Returning to the source, looking to our duties: Christian theology, justice, activism, and mysticism




Oscar Romero and Ideological Revolution



“A teologia da Libertação não é uma teologia de escolha, mais uma dentre outras. Não! A teologia da libertação, tal como a conhecemos, é onde fe, discurso de Deus e vida real encontramos para proteger e expandir as possibilidades da vida, na eco-bio-diversidade do planeta e na possibilidade de justiça para o pobre.”
From Religiões Negras No Brasil, March 2017 (340)

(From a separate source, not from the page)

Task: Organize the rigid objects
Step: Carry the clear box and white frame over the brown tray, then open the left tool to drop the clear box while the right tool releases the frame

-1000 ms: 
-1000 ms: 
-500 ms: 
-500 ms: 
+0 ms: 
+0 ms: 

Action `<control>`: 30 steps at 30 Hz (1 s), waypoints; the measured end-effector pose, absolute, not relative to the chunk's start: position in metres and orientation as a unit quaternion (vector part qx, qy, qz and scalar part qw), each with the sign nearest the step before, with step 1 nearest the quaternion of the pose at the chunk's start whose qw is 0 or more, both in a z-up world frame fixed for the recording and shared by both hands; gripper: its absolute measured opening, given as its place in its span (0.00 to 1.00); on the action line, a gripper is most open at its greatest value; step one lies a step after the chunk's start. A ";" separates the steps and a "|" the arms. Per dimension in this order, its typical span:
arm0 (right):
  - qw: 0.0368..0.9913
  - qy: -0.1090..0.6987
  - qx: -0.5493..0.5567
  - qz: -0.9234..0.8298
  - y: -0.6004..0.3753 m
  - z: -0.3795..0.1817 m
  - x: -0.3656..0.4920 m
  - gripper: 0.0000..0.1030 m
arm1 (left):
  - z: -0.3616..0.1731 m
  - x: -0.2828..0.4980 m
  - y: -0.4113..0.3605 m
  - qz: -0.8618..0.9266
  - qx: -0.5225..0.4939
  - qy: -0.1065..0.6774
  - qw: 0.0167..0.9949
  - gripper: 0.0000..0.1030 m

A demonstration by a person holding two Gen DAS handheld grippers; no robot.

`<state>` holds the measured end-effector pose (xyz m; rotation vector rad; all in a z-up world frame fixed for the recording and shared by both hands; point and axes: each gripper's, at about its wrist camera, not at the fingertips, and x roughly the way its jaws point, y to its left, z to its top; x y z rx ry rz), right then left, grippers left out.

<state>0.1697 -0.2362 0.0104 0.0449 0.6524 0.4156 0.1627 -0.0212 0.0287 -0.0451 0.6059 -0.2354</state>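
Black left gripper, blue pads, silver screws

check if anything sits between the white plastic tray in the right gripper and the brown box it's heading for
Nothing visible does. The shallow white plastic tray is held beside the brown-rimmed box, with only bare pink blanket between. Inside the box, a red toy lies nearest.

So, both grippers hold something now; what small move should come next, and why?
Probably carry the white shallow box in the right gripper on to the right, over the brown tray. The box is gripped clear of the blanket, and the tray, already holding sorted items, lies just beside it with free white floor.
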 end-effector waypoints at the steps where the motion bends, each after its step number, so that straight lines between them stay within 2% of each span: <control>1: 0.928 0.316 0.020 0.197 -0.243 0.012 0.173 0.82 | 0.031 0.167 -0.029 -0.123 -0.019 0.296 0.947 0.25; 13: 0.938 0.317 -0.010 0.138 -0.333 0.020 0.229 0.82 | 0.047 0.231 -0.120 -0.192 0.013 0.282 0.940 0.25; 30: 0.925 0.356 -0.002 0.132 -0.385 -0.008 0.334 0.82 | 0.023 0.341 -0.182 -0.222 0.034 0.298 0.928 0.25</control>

Despite liberation theology having roots in the very earliest history of the church, with the work and Word of Christ and his disciples, and the significant contributions to discourses of liberation made by thinkers from the colonial period like Bartolome de las Casas, Gustavo Gutierrez is credited with coining the term “theology of liberation” in 1968 at a conference of Catholic priests in Peru. This new articulation would prove instrumental in religious responses to the modern issue of exploitation, oppression, and capitalism. Gustavo Gutierrez was approaching this not only as a theological discourse but as a meaningful attempt to put into practice the declarations of the Church in the post-council (the Second Vatican Council, that is) encyclical Populorum Progressio, which outlined a future path for a Catholicism which would support “democracy, human rights, social justice, and political pluralism (Kirylo 176).” Gutierrez and his new theological articulations would have an incredible effect on Latin American Catholics, clergy, and political movements that still affects us today. Not only this, but this new “theology of liberation” would pose a challenging new theological premise for the Vatican itself, one that the Church is still contending with and trying to reconcile.

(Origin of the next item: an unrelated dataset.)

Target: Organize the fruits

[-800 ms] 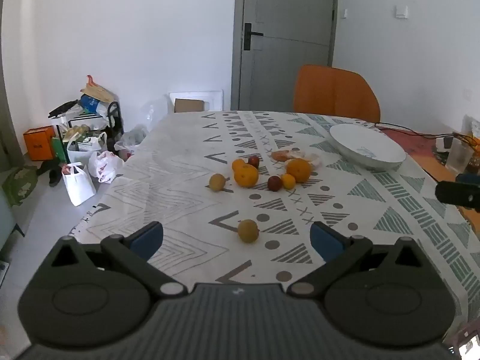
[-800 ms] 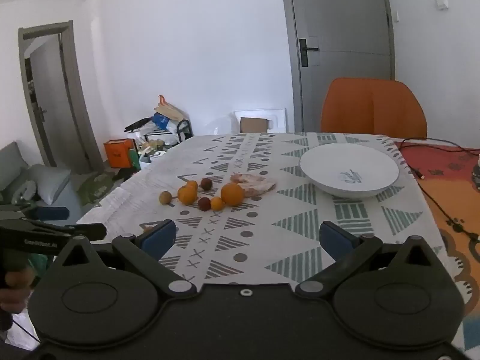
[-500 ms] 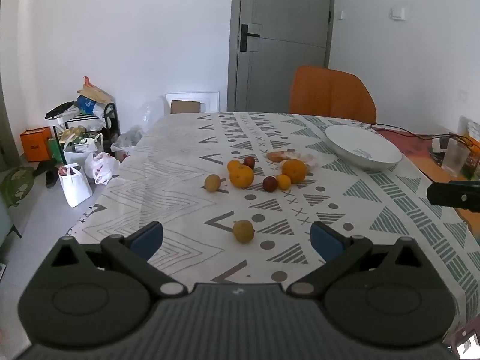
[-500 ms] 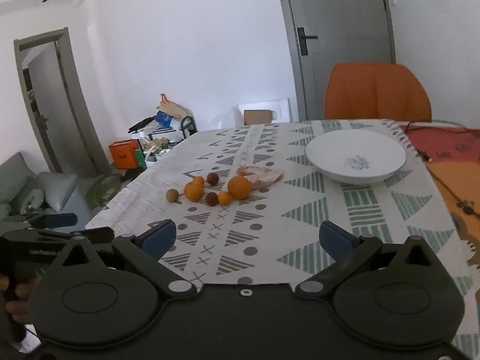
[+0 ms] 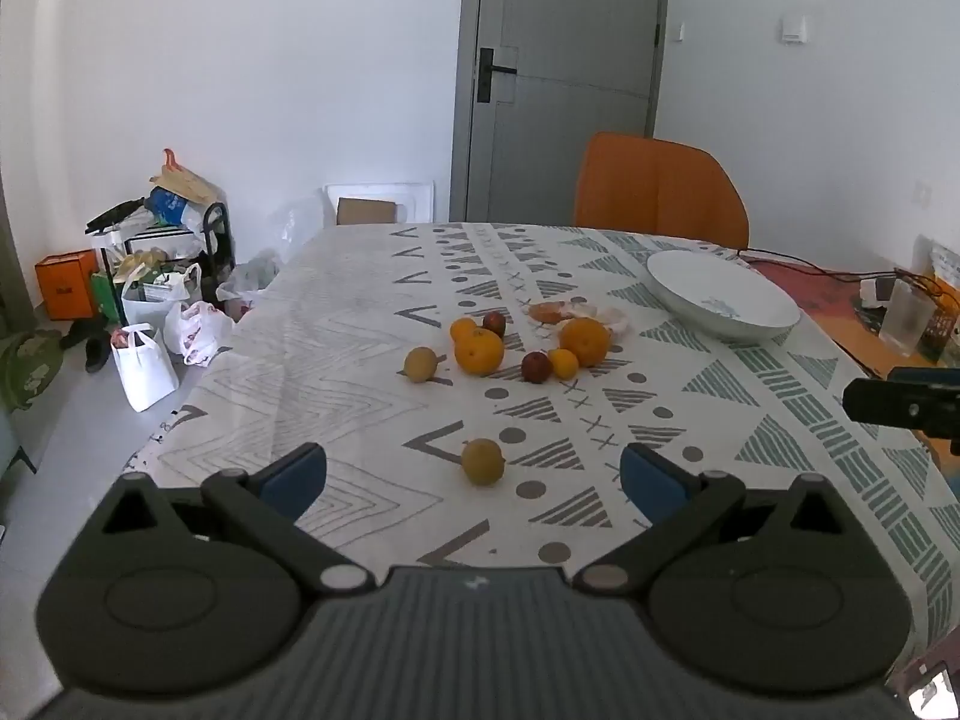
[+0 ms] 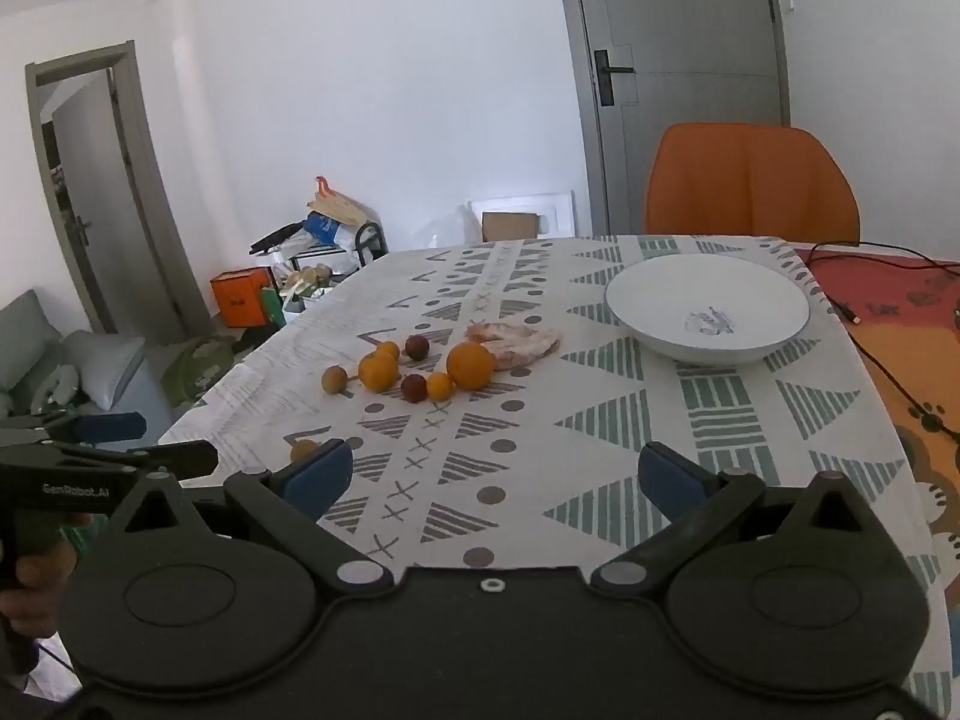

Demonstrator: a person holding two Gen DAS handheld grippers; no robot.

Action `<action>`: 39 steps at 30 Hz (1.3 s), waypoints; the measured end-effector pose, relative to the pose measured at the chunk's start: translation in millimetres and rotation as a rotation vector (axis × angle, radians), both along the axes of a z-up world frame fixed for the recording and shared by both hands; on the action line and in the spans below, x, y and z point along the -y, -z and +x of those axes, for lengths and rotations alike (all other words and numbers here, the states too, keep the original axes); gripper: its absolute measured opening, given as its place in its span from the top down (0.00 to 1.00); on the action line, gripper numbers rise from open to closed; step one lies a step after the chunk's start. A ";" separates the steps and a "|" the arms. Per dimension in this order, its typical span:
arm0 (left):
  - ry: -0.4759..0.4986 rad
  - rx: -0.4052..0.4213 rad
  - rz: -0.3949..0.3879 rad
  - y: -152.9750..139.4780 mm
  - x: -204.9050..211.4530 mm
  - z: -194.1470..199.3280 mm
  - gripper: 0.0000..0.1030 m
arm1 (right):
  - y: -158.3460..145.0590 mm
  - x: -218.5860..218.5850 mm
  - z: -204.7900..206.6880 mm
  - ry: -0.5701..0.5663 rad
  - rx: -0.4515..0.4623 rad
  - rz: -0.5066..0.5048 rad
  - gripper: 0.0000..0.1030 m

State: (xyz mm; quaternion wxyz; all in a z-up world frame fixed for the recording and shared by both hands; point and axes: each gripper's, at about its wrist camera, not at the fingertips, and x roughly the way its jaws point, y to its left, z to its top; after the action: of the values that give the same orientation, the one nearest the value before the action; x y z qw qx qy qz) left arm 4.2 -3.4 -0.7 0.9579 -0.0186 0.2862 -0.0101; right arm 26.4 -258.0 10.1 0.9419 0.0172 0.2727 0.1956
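Comparing with the views moments ago, both cameras have drifted slightly, the fruit sitting a little higher in the right view, but nothing on the surface has moved, so sorting has, I judge, not begun. Left tongs and right tongs both stand wide apart, holding nothing. Counted in the left view: eight fruits, seven clustered mid-frame around the large orange, and one lone yellow fruit low centre between the left fingers. One empty white bowl sits right of centre; one crumpled wrapper lies beside the cluster.
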 end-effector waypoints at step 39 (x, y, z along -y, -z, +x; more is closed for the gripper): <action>-0.003 0.022 -0.015 -4.0 -21.7 -1.3 0.00 | 3.5 2.3 4.5 0.012 -0.046 0.029 0.00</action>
State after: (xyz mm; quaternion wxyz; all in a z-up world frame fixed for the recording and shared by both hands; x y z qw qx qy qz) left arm 2.9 18.3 3.3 0.9608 -0.0261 0.2757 -0.0108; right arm 30.9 -260.3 6.6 0.9361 0.0368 0.2914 0.1935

After decades (if not centuries) of the church cozying up to various states and power structures across places like Latin America and Europe, and sitting comfortably in a pacifist position of a kind of apolitical aloofness, the Second Vatican Council and the liberation-focused conferences of clergy in Latin America lit a fire of urgency that propelled the church forward, finally, into the modern reality at the end of the millennium. The neutral position was at this point untenable to maintain, particularly as the question of whether Latin America would be exploited by larger economic powers and gobbled up internally by capitalism and exploitation or pursue a different social and economic model came to the forefront. Los Textos de Medellîn, profoundly influenced by the work of Gutierrez state that:

If Christians believe in the fecundity of peace for the pursuit of justice, they believe as well that justice is an inevitable condition for peace. They see pre- vailing in many parts of Latin America an unjust situation that can be called institutionalized violence. Because of the defects in the structures of agricul- tural and industrial enterprise, of national and international economies, and of cultural and political life, entire populations lack basic necessities… This situation violates their fundamental rights and urgently demands global courageous and profoundly renovating transformations. It should not surprise us, therefore, that the "temptation of violence" arises in Latin America. We should not try the patience of a people which for years has endured conditions which would be unacceptable to anyone with a greater awareness of human rights. (37)

By 1971, three years after initially bringing the term into discourse at a conference, Gutiérrez published A Theology of LIberation, his seminal work on the topic, leading to an immense and prolific outpouring of work from other theologians and writers at the time, such as Jose Bonino, Enrique DUssel, Hugo Assmann, Juan Luis Segundo, Jon Sobrino, and Leonardo and Clodovis Boff (Kirylo 176).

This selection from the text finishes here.